Materials and methods

TIME Cells (ATCC CRL-4025) at passage 2 (P2) or passage 12 (P12) were seeded at 5 × 103 cells/cm2 in 6-well plates containing either ATCC Vascular Cell Basal Medium (VCBM-VEGF) (ATCC PCS-100-030) plus Endothelial Cell Growth Kit-VEGF (ATCC PCS-100-041) or Lonza EGM-2MV BulletKit (CC-3202, Lonza, Walkersville, MD). Growth rate was assessed as population doubling levels (PDL) or as percent confluence over time monitored using an IncuCyte FLR (Essen BioScience, Ann Arbor, MI)]. CD31 expression was examined by fluorescence microscopy of TIME cells stained using an α-CD31 monoclonal antibody (R&D Systems, Minneapolis, MN) at 10 μg/mL overnight, and Alexa Fluor 594 Goat Anti-Mouse IgG (H+L; Life Technologies, Grand Island, NY).

Results and discussion

In ATCC medium, TIME cells reached a PDL of ≥45 while in the Lonza medium they only reached a PDL of 25 before their growth rate slowed (Panel A). To examine this further, we monitored the growth rate of TIME cells at early (P2) and late passage (P12) in the different media formulations. P2 TIME cells cultured in either medium reached 100% confluency by day 4 in culture (Panel B). At P12, the growth rate of TIME cells grown in the ATCC medium was similar to the P2 cells, taking about 5 days to reach confluence (Panel C, red curve). In contrast, P12 cells grown in the Lonza medium took nearly 10 days to become fully confluent (Panel C, blue curve), indicating a substantial reduction in their rate of growth.

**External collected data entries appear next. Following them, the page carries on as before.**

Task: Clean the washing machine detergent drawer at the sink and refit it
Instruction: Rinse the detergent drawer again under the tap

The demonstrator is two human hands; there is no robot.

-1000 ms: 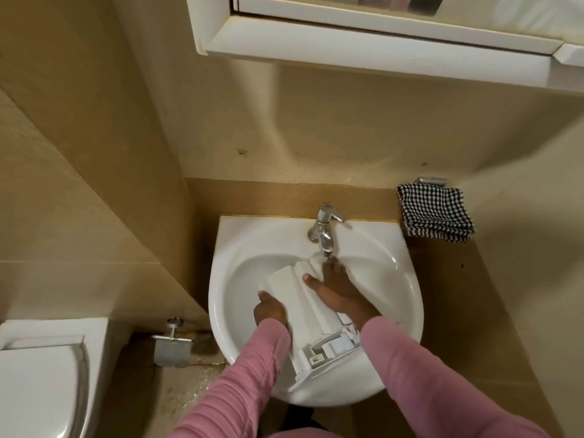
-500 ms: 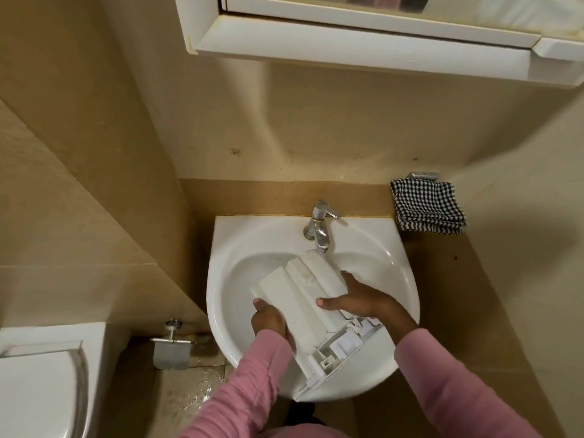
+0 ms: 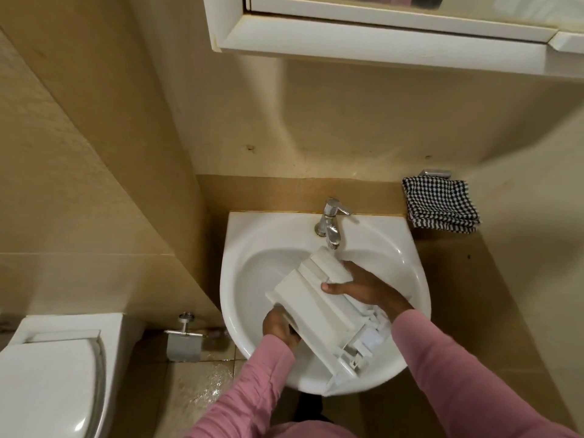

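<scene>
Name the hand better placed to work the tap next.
Probably right. The right hand holds the drawer at its far end, just under the tap; the left hand grips its near edge, farther away.

At the sink [image 3: 240, 227], the drawer [image 3: 316, 306] lies slantwise in the bowl. Its far end sits under the tap [image 3: 330, 222] at the back rim, and its near end juts over the front rim. Your left hand [image 3: 279, 327] grips the drawer's left edge near the front of the bowl. Your right hand [image 3: 360, 287] holds its right side, further back. A cloth [image 3: 441, 205] hangs on the wall just right of the sink's back corner. A cabinet [image 3: 379, 45] is mounted above. A toilet [image 3: 47, 374] stands far left, with a paper holder [image 3: 183, 341] between it and the sink.
</scene>
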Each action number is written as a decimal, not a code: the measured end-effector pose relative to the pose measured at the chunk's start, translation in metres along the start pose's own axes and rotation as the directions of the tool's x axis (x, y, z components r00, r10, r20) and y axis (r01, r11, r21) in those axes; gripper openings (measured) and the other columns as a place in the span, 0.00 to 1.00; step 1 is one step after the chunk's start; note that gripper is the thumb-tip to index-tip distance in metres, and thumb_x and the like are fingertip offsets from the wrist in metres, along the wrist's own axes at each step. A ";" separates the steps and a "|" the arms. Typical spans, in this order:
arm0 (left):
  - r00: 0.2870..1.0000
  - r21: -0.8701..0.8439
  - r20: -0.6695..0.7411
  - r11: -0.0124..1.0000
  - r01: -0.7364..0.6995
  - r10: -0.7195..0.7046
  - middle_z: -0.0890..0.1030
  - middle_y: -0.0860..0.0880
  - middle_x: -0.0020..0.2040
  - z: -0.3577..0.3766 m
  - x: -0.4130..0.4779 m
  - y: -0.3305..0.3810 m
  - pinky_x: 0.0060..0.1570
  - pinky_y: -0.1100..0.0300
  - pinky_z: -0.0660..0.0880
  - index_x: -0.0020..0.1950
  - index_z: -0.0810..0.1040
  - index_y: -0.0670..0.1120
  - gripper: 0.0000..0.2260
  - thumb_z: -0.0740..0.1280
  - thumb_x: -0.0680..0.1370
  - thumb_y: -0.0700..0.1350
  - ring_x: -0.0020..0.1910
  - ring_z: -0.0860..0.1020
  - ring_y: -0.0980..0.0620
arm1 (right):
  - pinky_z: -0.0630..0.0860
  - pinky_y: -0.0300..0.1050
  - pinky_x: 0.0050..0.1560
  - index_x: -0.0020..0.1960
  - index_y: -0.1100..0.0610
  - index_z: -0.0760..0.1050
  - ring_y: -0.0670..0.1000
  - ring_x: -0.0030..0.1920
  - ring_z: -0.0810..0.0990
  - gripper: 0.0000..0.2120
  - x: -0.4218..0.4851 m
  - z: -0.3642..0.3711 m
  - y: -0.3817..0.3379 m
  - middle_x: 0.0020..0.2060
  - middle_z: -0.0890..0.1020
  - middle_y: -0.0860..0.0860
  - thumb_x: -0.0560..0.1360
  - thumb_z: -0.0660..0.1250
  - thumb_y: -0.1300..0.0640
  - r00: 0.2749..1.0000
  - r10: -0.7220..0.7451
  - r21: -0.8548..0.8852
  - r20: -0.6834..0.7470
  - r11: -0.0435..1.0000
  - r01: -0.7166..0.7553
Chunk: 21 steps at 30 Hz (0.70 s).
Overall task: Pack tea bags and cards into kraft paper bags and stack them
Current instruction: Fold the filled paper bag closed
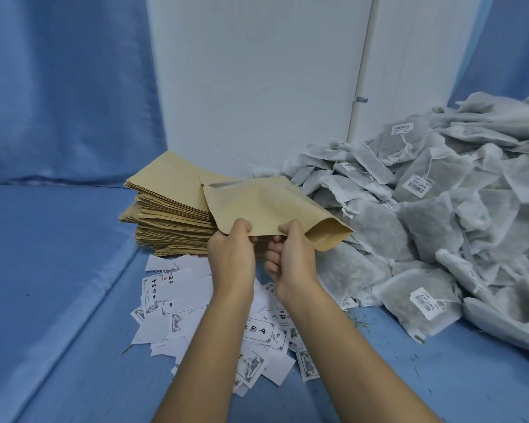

To determine whether TIME cells retained their endothelial characteristics at late passage, cells were stained for the endothelial cell marker PECAM/CD31. At P2, TIME cells grown in either medium showed robust expression of PECAM/CD31 (Panels D, E, respectively), and at P12 TIME cells in ATCC medium maintain a high level of PECAM/CD31 expression (Panel F). In contrast, PECAM/CD31 expression is markedly reduced in P12 TIME cells grown in the Lonza medium (Panel G), suggesting that P12 TIME cells begin to lose their endothelial character after extended culture in the Lonza medium.

Figure A - Telomerase-immortalized Microvascular Endothelial Cells Figure B - Telomerase-immortalized Microvascular Endothelial Cells Figure C - Telomerase-immortalized Microvascular Endothelial Cells
Figure D - Telomerase-immortalized Microvascular Endothelial Cells Figure E - Telomerase-immortalized Microvascular Endothelial Cells Figure F - Telomerase-immortalized Microvascular Endothelial Cells Figure G - Telomerase-immortalized Microvascular Endothelial Cells

Conclusion

TIME cells cultured in ATCC VCBM-VEGF medium retain their robust growth and endothelial characteristics and can be cultured longer than in the previously recommended medium. Therefore, ATCC now recommends ATCC VCBM-VEGF medium as the preferred medium for the growth of TIME cells.